→ **The task**
Print the first line of the data below and every one after it, through the line containing "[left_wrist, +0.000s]", exactly as written.
START Provided material
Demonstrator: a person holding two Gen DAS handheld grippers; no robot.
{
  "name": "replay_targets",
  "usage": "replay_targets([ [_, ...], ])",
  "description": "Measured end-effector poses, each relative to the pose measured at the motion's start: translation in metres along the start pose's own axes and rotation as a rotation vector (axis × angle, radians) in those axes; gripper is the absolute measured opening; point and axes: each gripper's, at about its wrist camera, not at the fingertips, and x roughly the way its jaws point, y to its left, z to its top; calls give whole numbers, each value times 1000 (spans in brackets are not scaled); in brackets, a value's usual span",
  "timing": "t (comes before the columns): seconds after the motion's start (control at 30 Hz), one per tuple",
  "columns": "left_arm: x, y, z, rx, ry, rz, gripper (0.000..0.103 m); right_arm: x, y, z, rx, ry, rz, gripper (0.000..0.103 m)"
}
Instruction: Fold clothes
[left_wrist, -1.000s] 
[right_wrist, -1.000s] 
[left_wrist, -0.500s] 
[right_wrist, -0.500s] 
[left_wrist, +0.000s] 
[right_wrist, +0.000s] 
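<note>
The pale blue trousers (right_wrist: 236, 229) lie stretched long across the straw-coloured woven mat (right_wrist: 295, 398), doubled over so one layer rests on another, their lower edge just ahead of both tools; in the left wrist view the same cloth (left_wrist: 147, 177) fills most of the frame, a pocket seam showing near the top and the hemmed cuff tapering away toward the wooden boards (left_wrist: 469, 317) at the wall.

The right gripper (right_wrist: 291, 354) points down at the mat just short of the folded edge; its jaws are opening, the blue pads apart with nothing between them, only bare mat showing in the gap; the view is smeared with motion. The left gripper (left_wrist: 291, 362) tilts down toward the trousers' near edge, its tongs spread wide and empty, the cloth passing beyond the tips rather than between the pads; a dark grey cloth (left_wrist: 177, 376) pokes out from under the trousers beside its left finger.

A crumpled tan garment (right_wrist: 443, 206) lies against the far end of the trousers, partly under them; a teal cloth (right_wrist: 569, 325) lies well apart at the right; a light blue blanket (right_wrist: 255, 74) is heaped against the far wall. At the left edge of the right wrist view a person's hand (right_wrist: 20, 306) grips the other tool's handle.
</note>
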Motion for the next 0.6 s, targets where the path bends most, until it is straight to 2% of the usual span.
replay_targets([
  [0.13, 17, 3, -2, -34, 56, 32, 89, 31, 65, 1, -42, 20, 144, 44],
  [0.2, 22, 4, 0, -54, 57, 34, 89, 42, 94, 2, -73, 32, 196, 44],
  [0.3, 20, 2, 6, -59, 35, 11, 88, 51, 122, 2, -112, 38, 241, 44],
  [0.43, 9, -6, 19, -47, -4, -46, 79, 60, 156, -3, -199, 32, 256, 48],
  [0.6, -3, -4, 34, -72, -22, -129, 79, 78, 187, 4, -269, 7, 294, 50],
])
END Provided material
→ **Task response**
Demonstrator: a person holding two Gen DAS handheld grippers; no robot.
{
  "name": "replay_targets",
  "usage": "replay_targets([ [_, ...], ])",
  "description": "Measured end-effector poses, each relative to the pose measured at the motion's start: translation in metres along the start pose's own axes and rotation as a rotation vector (axis × angle, radians) in those axes; gripper is the absolute measured opening; point and axes: each gripper's, at about its wrist camera, not at the fingertips, and x roughly the way its jaws point, y to its left, z to its top; calls give whole numbers, each value times 1000 (spans in brackets are not scaled); in brackets, a value's usual span",
  "timing": "t (comes before the columns): seconds after the motion's start (control at 30 Hz), one per tuple",
  "columns": "left_arm: x, y, z, rx, ry, rz, gripper (0.000..0.103 m); right_arm: x, y, z, rx, ry, rz, gripper (0.000..0.103 m)"
}
Instruction: Fold clothes
[left_wrist, -1.000s] 
[right_wrist, -1.000s] 
[left_wrist, -0.500s] 
[right_wrist, -0.500s] 
[left_wrist, +0.000s] 

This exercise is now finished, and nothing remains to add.